Ok, well that's good. But this doesn't really answer my other questions

This general theme is something I'd love to do and have talked about with others in the past. It looks like Nerdalize and Qarnot aren't quite ready for prime time.

I'm sitting next to an electric space heater that's heating our office. It's cold. If there's someone out there with a trivially installed image (think knoppix) that wants to pay for computer time, please send me an email. If the rate is sufficient to pay for the retail purchase of a computer and electricity in a winter season, I'm in.

Here's a Microsoft Research paper on a very similar idea, from 2011: http://research.microsoft.com/apps/pubs/default.aspx?id=1502...

This would be useful with SHA256/scrypt miners to mitigate costs.

I was considering doing this with my Litecoin miner. Its fans pull hot air from my GPUs at 85ºC which makes its room warmer than my bedroom. Maybe I should move it to my room and turn off the heater...

Are most home internet connections sufficient/allowed to support a datacenter?

All I can see at present is a cached home page, but it could be that the appliance has its own connection? Logically Internet over Power Line if they have that where this company operates. I'd want to keep their data stream separate from my own if I had such an appliance in my home.

Hmm, I don't think heating is a strong enough use case. What about as cloth dryer? Those things uses a lot of energy to produce heat and you need them even in hot summer. Especially in dense city apartments.

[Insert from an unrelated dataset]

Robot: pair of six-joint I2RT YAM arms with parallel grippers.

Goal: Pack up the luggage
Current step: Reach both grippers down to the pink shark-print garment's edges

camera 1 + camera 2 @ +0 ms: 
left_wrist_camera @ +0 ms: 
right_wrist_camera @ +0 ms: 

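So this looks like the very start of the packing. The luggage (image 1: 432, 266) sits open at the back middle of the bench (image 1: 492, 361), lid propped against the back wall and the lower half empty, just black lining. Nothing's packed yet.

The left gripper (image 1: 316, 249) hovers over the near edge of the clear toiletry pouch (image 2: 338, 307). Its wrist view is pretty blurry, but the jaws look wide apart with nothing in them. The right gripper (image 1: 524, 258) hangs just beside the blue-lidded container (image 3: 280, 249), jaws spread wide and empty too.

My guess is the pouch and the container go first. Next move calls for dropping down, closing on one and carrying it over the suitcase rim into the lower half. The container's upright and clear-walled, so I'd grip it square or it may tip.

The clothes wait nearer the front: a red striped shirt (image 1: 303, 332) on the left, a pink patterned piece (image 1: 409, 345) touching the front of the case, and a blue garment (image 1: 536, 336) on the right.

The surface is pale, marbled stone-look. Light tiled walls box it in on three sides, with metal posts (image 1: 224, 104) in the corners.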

A water heater may be better - warming incoming water to save hot water cylinder bills or heat a pool if there is enough heat. Something that needs short bursts of heat would be harder to implement. I know someone who uses a waste water to raise the incoming water temperature 1-2 degrees C and it saves a measurable amount of money on power bills.

You're obviously not sitting next to an electric space heater and typing with cold hands :).

As long as the pricing pencils out, using computation to provide winter heat can be a win-win for everyone who needs computation, heat, and a planet.

Seems like I wasn't the only one who thought of sleeping in the server room when the weather was getting too cold.

I wish I could put varnish in front of their web server for them.